**Activity**.
Set down each line of the listing below exactly as it is written.

**Material to process**.
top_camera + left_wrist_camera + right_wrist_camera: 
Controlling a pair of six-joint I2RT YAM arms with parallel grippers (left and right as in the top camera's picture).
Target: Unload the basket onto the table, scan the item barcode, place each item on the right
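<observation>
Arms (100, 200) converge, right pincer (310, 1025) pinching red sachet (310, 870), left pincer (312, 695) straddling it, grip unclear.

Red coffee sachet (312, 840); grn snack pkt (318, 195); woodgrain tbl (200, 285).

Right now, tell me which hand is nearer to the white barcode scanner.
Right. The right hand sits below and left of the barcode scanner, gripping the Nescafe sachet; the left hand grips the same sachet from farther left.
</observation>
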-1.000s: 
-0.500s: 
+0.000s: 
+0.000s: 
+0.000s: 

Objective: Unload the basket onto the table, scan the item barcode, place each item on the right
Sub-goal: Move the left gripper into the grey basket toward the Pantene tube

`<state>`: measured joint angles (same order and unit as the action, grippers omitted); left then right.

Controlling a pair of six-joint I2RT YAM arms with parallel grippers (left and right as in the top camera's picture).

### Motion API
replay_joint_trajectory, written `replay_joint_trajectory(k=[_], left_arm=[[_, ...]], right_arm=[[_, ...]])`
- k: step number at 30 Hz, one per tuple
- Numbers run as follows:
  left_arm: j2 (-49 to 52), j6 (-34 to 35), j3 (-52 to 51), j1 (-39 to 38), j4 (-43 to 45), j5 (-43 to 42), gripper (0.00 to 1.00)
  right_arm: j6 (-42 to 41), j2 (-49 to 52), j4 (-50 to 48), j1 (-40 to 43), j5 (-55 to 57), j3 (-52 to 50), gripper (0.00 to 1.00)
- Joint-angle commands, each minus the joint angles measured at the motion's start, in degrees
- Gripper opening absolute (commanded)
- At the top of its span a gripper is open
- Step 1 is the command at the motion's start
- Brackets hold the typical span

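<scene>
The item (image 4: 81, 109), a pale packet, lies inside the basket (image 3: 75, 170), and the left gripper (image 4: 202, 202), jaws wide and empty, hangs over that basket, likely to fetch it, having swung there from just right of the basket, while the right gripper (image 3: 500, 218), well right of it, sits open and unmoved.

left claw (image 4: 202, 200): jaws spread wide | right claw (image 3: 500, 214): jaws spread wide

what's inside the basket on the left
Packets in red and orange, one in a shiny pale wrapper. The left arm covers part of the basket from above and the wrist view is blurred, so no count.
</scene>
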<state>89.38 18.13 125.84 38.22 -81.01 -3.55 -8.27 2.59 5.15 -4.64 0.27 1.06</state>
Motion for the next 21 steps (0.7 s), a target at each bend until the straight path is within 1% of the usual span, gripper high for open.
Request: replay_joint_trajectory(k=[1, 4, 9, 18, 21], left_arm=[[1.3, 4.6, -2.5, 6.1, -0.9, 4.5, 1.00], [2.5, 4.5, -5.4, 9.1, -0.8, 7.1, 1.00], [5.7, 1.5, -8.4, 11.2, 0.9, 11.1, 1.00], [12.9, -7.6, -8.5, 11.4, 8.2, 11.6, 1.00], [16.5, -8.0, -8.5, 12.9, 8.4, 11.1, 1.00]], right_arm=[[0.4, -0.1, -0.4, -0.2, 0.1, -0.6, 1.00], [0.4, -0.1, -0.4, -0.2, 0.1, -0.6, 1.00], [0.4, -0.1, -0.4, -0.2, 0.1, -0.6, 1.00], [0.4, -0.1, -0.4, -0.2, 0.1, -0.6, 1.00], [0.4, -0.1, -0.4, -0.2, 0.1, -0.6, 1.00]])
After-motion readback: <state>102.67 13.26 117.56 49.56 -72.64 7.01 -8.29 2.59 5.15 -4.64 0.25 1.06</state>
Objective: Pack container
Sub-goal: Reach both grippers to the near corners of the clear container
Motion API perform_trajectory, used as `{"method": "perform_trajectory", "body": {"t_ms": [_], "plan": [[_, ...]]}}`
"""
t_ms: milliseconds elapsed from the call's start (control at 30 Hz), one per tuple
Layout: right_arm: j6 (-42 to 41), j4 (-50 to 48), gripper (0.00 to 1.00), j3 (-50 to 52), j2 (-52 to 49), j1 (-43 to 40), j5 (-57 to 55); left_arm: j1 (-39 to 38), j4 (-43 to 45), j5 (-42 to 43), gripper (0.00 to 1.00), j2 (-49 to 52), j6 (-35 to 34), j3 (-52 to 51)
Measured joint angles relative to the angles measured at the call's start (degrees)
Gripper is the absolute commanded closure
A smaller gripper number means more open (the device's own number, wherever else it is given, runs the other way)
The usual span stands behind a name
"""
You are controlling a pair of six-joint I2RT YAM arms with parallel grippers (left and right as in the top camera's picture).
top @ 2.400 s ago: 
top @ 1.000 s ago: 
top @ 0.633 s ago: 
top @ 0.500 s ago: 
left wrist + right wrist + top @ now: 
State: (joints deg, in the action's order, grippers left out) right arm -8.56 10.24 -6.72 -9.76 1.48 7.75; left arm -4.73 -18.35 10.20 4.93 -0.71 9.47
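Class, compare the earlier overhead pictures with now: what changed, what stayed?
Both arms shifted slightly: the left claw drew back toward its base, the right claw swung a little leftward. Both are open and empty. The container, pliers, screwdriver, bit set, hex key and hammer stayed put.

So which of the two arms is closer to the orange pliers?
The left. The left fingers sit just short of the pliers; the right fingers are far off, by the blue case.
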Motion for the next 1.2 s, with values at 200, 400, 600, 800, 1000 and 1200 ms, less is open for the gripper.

**Answer below**.
top_camera + left_wrist_camera + right_wrist_camera: 
Controlling a pair of six-joint I2RT YAM arms with parallel grippers (left and right as in the top camera's picture).
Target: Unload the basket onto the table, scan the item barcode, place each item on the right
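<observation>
Arms (100, 200) converge, right pincer (310, 1025) pinching red sachet (310, 870), left pincer (312, 695) straddling it, grip unclear.

Red coffee sachet (312, 840); grn snack pkt (318, 195); woodgrain tbl (200, 285).

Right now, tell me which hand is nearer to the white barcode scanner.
Right. The right hand sits below and left of the barcode scanner, gripping the Nescafe sachet; the left hand grips the same sachet from farther left.
</observation>
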-1.000s: 
-0.500s: 
+0.000s: 
+0.000s: 
+0.000s: 

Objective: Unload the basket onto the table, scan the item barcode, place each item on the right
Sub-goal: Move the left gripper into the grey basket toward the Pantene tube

`<state>`: measured joint angles (same order and unit as the action, grippers omitted); left then right.

Controlling a pair of six-joint I2RT YAM arms with parallel grippers (left and right as in the top camera's picture).

### Motion API
replay_joint_trajectory, written `replay_joint_trajectory(k=[_], left_arm=[[_, ...]], right_arm=[[_, ...]])`
- k: step number at 30 Hz, one per tuple
- Numbers run as follows:
  left_arm: j2 (-49 to 52), j6 (-34 to 35), j3 (-52 to 51), j1 (-39 to 38), j4 (-43 to 45), j5 (-43 to 42), gripper (0.00 to 1.00)
  right_arm: j6 (-42 to 41), j2 (-49 to 52), j4 (-50 to 48), j1 (-40 to 43), j5 (-55 to 57), j3 (-52 to 50), gripper (0.00 to 1.00)
- Joint-angle commands, each minus the joint angles measured at the motion's start, in degrees
- Gripper opening absolute (commanded)
- At the top of its span a gripper is open
- Step 1 is the command at the motion's start
- Brackets hold the typical span

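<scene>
The item (image 4: 81, 109), a pale packet, lies inside the basket (image 3: 75, 170), and the left gripper (image 4: 202, 202), jaws wide and empty, hangs over that basket, likely to fetch it, having swung there from just right of the basket, while the right gripper (image 3: 500, 218), well right of it, sits open and unmoved.

left claw (image 4: 202, 200): jaws spread wide | right claw (image 3: 500, 214): jaws spread wide

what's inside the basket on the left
Packets in red and orange, one in a shiny pale wrapper. The left arm covers part of the basket from above and the wrist view is blurred, so no count.
</scene>
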<state>89.38 18.13 125.84 38.22 -81.01 -3.55 -8.27 2.59 5.15 -4.64 0.27 1.06</state>
Motion for the next 21 steps (0.7 s), a target at each bend until the straight path is within 1% of the usual span, gripper high for open.
Request: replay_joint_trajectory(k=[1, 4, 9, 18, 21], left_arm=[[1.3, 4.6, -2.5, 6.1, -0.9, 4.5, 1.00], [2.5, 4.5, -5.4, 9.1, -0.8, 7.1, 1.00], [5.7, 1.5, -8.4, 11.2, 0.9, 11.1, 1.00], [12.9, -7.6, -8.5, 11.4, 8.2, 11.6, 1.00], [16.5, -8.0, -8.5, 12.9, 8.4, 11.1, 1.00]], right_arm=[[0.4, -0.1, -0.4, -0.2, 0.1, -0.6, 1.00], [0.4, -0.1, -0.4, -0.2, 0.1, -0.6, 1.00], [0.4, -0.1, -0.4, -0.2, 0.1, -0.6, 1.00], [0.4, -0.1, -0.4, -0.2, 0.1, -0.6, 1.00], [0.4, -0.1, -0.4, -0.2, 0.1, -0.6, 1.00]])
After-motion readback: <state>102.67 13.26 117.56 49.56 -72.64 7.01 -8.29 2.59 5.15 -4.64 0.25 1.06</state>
Objective: Pack container
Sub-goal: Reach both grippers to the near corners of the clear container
Motion API perform_trajectory, used as `{"method": "perform_trajectory", "body": {"t_ms": [_], "plan": [[_, ...]]}}`
"""
t_ms: milliseconds elapsed from the call's start (control at 30 Hz), one per tuple
Layout: right_arm: j6 (-42 to 41), j4 (-50 to 48), gripper (0.00 to 1.00), j3 (-50 to 52), j2 (-52 to 49), j1 (-43 to 40), j5 (-57 to 55); left_arm: j1 (-39 to 38), j4 (-43 to 45), j5 (-42 to 43), gripper (0.00 to 1.00), j2 (-49 to 52), j6 (-35 to 34), j3 (-52 to 51)
Measured joint angles relative to the angles measured at the call's start (degrees)
Gripper is the absolute commanded closure
A smaller gripper number means more open (the device's own number, wherever else it is given, runs the other way)
The usual span stands behind a name
"""
You are controlling a pair of six-joint I2RT YAM arms with parallel grippers (left and right as in the top camera's picture).
top @ 2.400 s ago: 
top @ 1.000 s ago: 
top @ 0.633 s ago: 
top @ 0.500 s ago: 
left wrist + right wrist + top @ now: 
State: (joints deg, in the action's order, grippers left out) right arm -8.56 10.24 -6.72 -9.76 1.48 7.75; left arm -4.73 -18.35 10.20 4.93 -0.71 9.47
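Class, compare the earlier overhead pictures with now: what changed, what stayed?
Both arms shifted slightly: the left claw drew back toward its base, the right claw swung a little leftward. Both are open and empty. The container, pliers, screwdriver, bit set, hex key and hammer stayed put.

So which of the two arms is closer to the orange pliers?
The left. The left fingers sit just short of the pliers; the right fingers are far off, by the blue case.
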Motion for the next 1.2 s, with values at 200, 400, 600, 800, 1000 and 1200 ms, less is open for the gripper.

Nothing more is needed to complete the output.